Wednesday, November 07, 2012

On Education: "Standard" knowledge vs "Messy" knowledge

So here's more on the link between knowledge and qualifications, and as usual the little quotes lead on to big questions. Here's a favourite of mine:

"Ofqual's report also criticised the content of some text books, saying they were so focussed on a particular exam that they failed to cover the subject in any broad fashion."
What does this mean? What does it highlight? The "conflict" in education really is neatly summarised here. On the one hand we have knowledge which is "so focussed on a particular exam". On the other hand, we have knowledge to "cover the subject" broadly.

Forget all the debate on teaching methods and exam equality. The real crux of the matter is whether knowledge is a social mechanic, or a technical one. That's to say: are you teaching and learning in order to compare individual performance, or are you teaching and learning in order to help students act within situations requiring knowledge of an issue?

As a technical person, you might think I'm all for the latter. But I'm not - both of these have merits and rationale, but must be kept in balance somehow for the system as a whole to be effective.

A social rationale will tend towards natural homogenisation and a race to the "norm". This is a little to do with "teaching to the test" and trying to "game" the system, but really it's a direct linkage to the ideal of having "standards" for knowledge. Once "standards" are in place (and especially under a competitive economic paradigm that encourages most-for-least), the corpus of knowledge will move towards a "social common denominator" approach as everyone rushes to be comparable to everyone else. Anything "non-standard" is dangerous as it makes you less comparable.

A technical rationale is a "messy" one in that it is supposed to provide knowledge which can be adapted to any situation (within the defined boundaries of that knowledge). "Messy" knowledge is inherently anti-standard because it involves creativity on the part of the wielder, unknowability on the part of the situation, and quite often random chance.

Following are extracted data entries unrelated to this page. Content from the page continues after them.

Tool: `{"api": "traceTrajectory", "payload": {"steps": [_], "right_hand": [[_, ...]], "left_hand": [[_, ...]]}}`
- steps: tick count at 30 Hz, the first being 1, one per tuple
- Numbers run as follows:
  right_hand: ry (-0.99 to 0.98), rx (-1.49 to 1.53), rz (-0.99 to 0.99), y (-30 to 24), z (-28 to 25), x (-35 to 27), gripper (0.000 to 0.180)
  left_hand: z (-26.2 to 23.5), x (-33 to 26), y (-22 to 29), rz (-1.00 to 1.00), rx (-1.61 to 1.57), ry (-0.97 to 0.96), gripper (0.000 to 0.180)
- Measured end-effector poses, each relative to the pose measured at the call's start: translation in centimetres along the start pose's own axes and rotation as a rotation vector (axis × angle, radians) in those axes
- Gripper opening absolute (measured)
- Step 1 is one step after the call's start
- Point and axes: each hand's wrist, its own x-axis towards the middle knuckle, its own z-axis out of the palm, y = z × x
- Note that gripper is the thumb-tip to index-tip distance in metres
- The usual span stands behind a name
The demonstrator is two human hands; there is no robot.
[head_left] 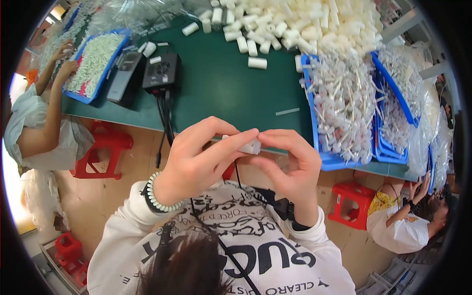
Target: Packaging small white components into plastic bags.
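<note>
I see both bare hands drawn together at the near edge of the green table (221, 96). The left hand (194, 157) has its fingers closed in a narrow grip around a small white plastic piece (253, 146), whose pale end shows between the fingers, by the table's near edge. The left thumb is hidden from me. The right hand (295, 172) comes in from the other side, forefinger and thumb spread in a wide curve; the forefinger's tip meets the left fingertips just above the piece, and the thumb's tip lies just below it. I cannot tell whether the right fingers press on the piece or only rest beside it.

On the table's far side I have a heap of cream foam-like cylinders (339, 22), with one loose cylinder (257, 63) lying nearer the table's middle. At the table's right end stands a blue tray (339, 164) full of translucent plastic parts (344, 108), and a thin clear strip (287, 112) lies just left of it on the table. Towards the table's left end I make out a black box (162, 71) with cables, a grey handheld device (127, 78) beside it, and a co-worker's hands (67, 69) at a second tray (81, 98).
</note>
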Motion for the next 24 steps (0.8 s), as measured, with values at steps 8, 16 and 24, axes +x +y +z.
{"api": "traceTrajectory", "payload": {"steps": [8,16,24], "right_hand": [[-0.398,-0.631,0.016,-1.8,2.1,13.1,0.045],[-0.335,-1.120,0.156,11.6,9.8,27.4,0.016],[-0.128,-1.130,0.181,13.3,10.5,27.4,0.022]], "left_hand": [[-3.8,-0.7,-1.8,-0.369,-0.079,0.232,0.028],[-5.6,-2.1,-1.7,-0.646,-0.781,0.404,0.029],[-7.0,-2.5,-3.8,-0.756,-1.175,0.578,0.035]]}}
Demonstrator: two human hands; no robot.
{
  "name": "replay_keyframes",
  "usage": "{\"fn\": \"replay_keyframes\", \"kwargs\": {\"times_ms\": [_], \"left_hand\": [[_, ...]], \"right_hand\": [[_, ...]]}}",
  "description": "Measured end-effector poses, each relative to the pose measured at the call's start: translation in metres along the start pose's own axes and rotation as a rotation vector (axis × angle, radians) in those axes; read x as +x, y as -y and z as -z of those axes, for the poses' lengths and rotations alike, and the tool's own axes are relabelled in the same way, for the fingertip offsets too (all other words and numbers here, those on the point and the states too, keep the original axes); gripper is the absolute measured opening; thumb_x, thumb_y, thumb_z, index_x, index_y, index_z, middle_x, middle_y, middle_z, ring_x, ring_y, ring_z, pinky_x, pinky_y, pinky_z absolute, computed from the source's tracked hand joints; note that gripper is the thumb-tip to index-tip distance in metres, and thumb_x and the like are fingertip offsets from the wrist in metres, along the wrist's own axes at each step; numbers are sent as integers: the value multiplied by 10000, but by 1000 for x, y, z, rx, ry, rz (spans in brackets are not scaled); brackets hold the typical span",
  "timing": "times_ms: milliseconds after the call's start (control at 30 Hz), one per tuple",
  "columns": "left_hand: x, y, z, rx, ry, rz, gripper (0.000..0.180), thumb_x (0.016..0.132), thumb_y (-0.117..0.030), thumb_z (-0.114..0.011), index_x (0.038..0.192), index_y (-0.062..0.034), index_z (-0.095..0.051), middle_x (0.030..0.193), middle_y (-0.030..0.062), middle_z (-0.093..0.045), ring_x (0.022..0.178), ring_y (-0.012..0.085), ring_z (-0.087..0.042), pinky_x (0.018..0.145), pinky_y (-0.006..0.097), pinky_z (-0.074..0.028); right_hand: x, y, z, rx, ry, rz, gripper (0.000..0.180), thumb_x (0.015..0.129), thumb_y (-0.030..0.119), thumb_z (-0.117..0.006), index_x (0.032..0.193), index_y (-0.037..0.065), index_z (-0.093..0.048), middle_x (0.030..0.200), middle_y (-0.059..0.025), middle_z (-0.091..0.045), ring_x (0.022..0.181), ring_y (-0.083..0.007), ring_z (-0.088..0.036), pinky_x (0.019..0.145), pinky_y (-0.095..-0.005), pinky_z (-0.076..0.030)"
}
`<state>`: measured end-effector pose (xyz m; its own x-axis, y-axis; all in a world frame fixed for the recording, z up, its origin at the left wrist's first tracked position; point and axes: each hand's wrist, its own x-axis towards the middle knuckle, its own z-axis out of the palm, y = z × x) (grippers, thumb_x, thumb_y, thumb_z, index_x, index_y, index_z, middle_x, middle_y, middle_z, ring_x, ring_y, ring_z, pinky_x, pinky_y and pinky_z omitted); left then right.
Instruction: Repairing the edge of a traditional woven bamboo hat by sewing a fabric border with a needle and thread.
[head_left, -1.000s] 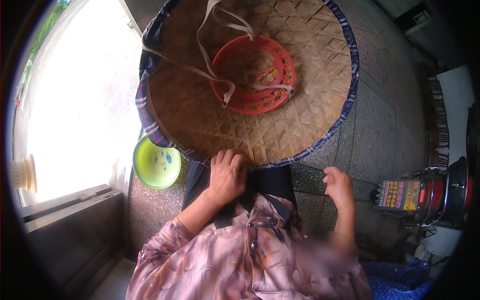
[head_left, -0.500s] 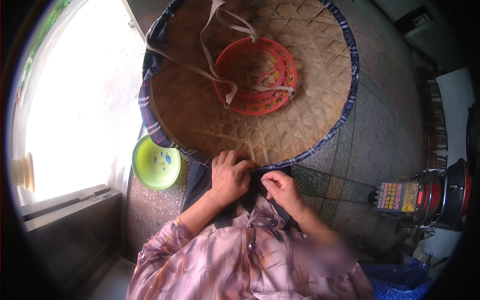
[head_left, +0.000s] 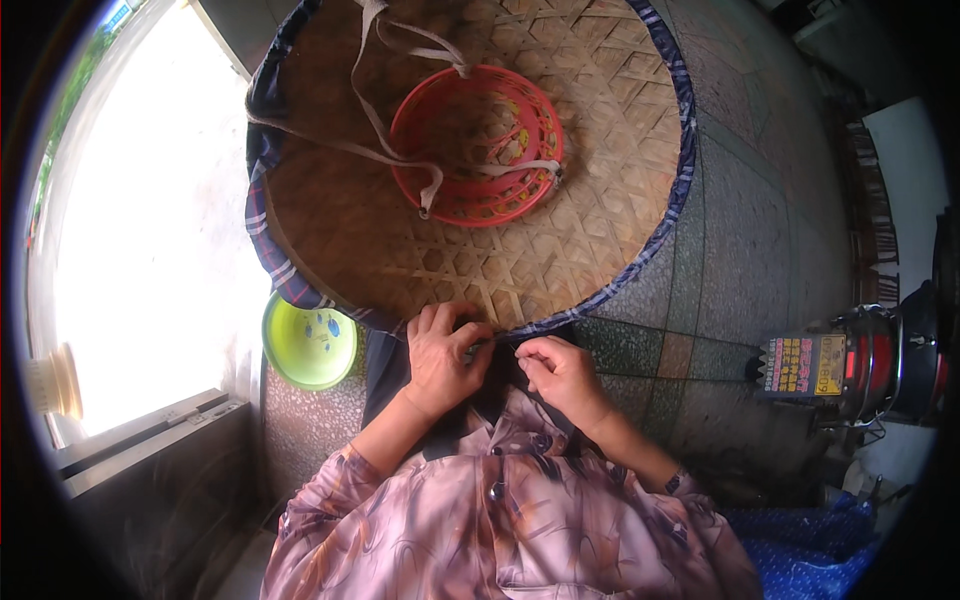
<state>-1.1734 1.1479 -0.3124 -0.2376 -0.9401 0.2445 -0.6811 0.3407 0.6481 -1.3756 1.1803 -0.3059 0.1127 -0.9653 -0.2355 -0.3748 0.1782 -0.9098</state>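
Observation:
A wide woven bamboo hat (head_left: 590, 190) lies with its inside up before me. Dark blue checked cloth (head_left: 262, 215) binds its rim. At its middle sits a red plastic basket (head_left: 478, 210), with pale fabric straps (head_left: 385, 150) draped across it. My left hand (head_left: 442, 350) is closed over the near rim, fingers on the inner side and pinching the cloth edge. Just to the right, slightly below the rim, my right hand (head_left: 560, 375) is closed in a pinch; anything between its fingertips is too small to make out.
On the speckled floor at the left stands a light green basin (head_left: 310, 350). A door track (head_left: 150, 430) runs beside a bright opening. To the right are a red and black vehicle (head_left: 875, 365) with a plate on it and blue patterned cloth (head_left: 800, 545).
The hat and basket appear shifted a little left in view. My right hand has turned slightly and stays close to the rim; my left hand keeps its hold.

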Motion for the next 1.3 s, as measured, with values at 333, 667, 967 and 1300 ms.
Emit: {"fn": "replay_keyframes", "kwargs": {"times_ms": [333,667,967,1300], "left_hand": [[0,2,-6,13,-31,14,123,731,-143,-773,839,-144,-713,1054,10,-639,1015,273,-569,864,429,-404],[0,3,-8,13,-46,20,96,735,-147,-760,812,-139,-704,1041,7,-637,1010,270,-568,863,430,-405],[0,3,-9,13,-56,16,94,733,-142,-758,810,-136,-705,1033,8,-634,993,270,-566,851,431,-407],[0,3,-8,12,-61,13,92,730,-137,-760,803,-137,-703,1024,4,-637,993,268,-571,851,429,-408]], "right_hand": [[10,11,-14,-178,-65,227,48,880,11,-640,928,10,-648,878,-188,-676,798,-389,-673,697,-428,-545],[12,8,-17,-175,-78,190,28,875,8,-641,902,14,-640,827,-185,-674,771,-392,-677,668,-424,-543],[13,9,-18,-223,-74,186,37,865,11,-654,900,17,-644,829,-183,-672,769,-390,-672,669,-426,-539],[14,7,-22,-276,-94,229,34,870,7,-641,900,22,-635,845,-188,-661,791,-406,-659,683,-450,-536]]}}
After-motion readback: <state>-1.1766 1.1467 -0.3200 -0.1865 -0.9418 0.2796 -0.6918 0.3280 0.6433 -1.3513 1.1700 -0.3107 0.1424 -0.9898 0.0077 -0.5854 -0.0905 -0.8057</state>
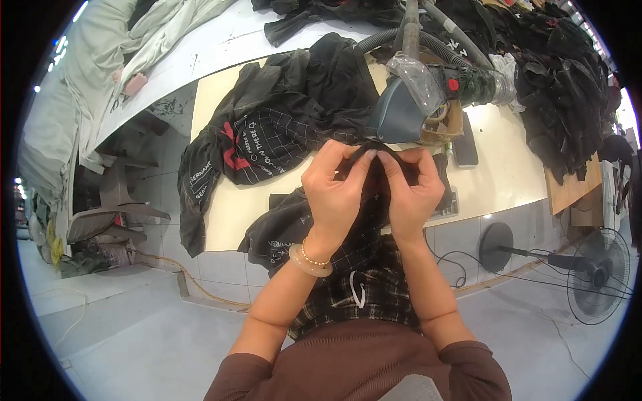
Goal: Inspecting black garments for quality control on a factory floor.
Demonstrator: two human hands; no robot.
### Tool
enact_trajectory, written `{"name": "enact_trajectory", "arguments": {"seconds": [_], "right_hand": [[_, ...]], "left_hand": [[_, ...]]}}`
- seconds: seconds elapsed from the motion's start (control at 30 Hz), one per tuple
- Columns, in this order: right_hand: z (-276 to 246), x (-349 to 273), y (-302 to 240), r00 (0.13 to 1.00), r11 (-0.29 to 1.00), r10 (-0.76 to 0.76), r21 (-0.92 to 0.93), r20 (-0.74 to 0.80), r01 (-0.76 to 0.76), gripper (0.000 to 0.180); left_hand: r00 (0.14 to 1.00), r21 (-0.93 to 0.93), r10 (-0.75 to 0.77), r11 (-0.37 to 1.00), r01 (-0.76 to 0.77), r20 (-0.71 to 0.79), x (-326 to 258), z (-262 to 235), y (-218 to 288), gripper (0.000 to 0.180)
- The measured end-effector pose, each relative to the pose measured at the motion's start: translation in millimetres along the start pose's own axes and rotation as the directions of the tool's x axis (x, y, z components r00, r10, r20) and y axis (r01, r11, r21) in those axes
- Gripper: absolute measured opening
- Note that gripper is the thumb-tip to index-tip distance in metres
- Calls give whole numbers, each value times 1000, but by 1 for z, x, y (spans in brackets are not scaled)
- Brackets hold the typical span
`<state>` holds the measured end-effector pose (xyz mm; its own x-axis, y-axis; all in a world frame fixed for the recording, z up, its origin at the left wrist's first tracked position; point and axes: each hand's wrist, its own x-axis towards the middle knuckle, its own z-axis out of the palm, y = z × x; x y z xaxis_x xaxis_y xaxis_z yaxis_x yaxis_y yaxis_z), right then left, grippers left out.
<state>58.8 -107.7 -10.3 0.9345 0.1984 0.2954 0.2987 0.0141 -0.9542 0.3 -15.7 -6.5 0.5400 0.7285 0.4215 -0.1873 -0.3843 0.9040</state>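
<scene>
Both hands are raised together at the table's front edge, just this side of a blue-grey sewing machine. My left hand pinches an edge of a black garment between thumb and fingers. Opposite it, my right hand pinches the same garment, the two thumb tips almost touching. The cloth hangs down between my forearms towards my lap, and part of it, with white grid lines and print, lies to the left. Another black garment with white print and a red figure is spread on the table to the left.
The cream tabletop carries a dark phone right of the machine. Hoses rise behind it. Black garments are heaped at the right, pale cloth at the far left. A fan stands at the right.
</scene>
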Motion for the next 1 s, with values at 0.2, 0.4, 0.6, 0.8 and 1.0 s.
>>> {"name": "enact_trajectory", "arguments": {"seconds": [0.2, 0.4, 0.6, 0.8, 1.0], "right_hand": [[-1, 2, -3, 1000, 999, 21, 36, -7, -21, 20], [-7, 3, -8, 994, 986, 105, 126, 8, -105, 19], [-4, 2, -8, 996, 991, 85, 108, 7, -85, 19], [-3, 2, -11, 998, 993, 62, 102, -8, -60, 19], [-5, 1, -12, 998, 988, 68, 139, -4, -67, 20]], "left_hand": [[996, -13, -91, 996, 91, 21, 2, -1, 4, 11], [983, 43, -83, 996, 76, 165, 5, -12, 8, 11], [972, -106, -206, 970, 219, 114, 2, -9, 12, 12], [964, -165, -241, 952, 257, 110, 4, -7, 13, 13], [962, -185, -243, 947, 263, 120, 4, -5, 17, 13]]}}
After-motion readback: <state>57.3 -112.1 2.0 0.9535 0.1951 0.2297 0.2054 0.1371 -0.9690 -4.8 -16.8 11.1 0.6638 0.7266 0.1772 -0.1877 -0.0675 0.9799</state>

Some people like to believe that the technical rationale is the one that's taught, and that social rationale is the one that's assessed as a side-effect. But anyone that's been through the education system knows that in a socially-imposed learning context (large classes, heavy emphasis on results, etc.), any pressure moves "learning" towards not-taking-risks. That is, nobody ever missed University for following the textbook, in the same way that "nobody was ever fired for buying IBM".

(Once a social monoculture approach to education is in place, all blame can be shifted to the "system" - or those in charge of it - which naturally re-empowers the same people who were supposed to be empowering others.)

Currently there is no "answer" to this conundrum, because politically we shy away from assessing "creativity". Our 20th-century thought models look at "subjectivity" and whimpers away into a corner. Setting the "norm" and seeing how well people can follow it is the only form of assessment we have, encouraged ever more by larger class sizes, greater distance between one generation and the next, and rapidly-evolving socio-technical networks outside of the educational sphere (think IT curriculums).

Ironically, as we follow the increasing idea of treating students more and more as "individuals", we end up forcing them to look more and more like each other. Any "individualism" is a microscopic customisation of preference onto which media flashlights stare incredulously. ("Skirts an inch shorter!" "Kids slightly more obese!" "etc!") Does this further compound the problem, in terms of the system acting in the opposite direction that we think we're acting in?

Education is hitting a crisis point. Is it ready to re-think itself in order to get others to think?